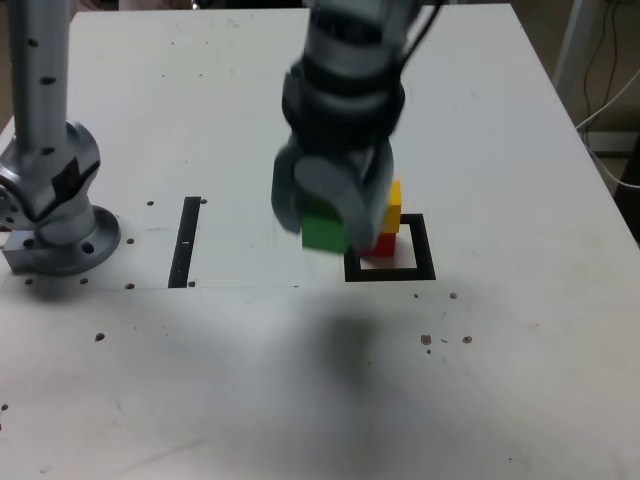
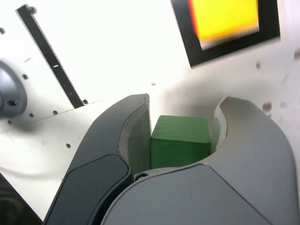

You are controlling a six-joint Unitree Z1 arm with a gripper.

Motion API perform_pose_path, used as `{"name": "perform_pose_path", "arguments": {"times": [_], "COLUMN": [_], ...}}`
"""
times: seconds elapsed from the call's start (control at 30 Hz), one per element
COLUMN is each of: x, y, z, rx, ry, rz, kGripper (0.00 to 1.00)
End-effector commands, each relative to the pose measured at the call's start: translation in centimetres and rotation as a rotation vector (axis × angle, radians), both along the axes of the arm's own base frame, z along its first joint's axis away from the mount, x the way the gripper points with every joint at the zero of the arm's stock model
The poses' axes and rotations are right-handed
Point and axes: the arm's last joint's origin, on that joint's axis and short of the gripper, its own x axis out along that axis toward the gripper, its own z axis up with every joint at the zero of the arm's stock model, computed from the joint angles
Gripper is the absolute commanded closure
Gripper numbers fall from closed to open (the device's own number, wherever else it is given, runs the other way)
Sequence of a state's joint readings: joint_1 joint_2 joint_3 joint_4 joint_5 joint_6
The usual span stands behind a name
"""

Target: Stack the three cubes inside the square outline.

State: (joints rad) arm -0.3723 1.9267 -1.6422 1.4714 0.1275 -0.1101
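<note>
The tool [image 2: 186, 105] is closed on the green cube [image 2: 180, 140], pinching it by two opposite sides between its pads [image 2: 138, 140]. The cube sits low between the tips, with its top and one side in sight in the wrist view. The tool holds it up off the worktop [image 1: 490, 380], and a soft, dark shadow [image 1: 345, 345] lies on the white surface below the tool in the exterior view.

Just beside the tool, toward the exterior view's right, the yellow cube [image 1: 393, 212] rests on top of the red cube [image 1: 380, 246]. The tool hides part of both in that view. The red cube is inside the square [image 1: 425, 250], whose near left part is also partly covered by the tool. In the wrist view the yellow cube hides most of the red one, leaving a thin red edge.

Toward the exterior view's left of the tool, apart from it, the black strip [image 1: 185, 245] lies flat on the worktop. Farther from the tool on that same side stands a grey round foot [image 1: 65, 250].
</note>
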Motion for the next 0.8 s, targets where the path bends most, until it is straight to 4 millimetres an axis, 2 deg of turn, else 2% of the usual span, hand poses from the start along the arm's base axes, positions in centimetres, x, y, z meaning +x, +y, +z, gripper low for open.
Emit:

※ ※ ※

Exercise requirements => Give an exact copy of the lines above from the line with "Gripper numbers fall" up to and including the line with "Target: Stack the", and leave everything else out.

Response to the task =>
Gripper numbers fall from closed to open (the device's own number, wherever else it is given, runs the other way)
Sequence of a state's joint readings: joint_1 joint_2 joint_3 joint_4 joint_5 joint_6
The usual span stands behind a name
"""

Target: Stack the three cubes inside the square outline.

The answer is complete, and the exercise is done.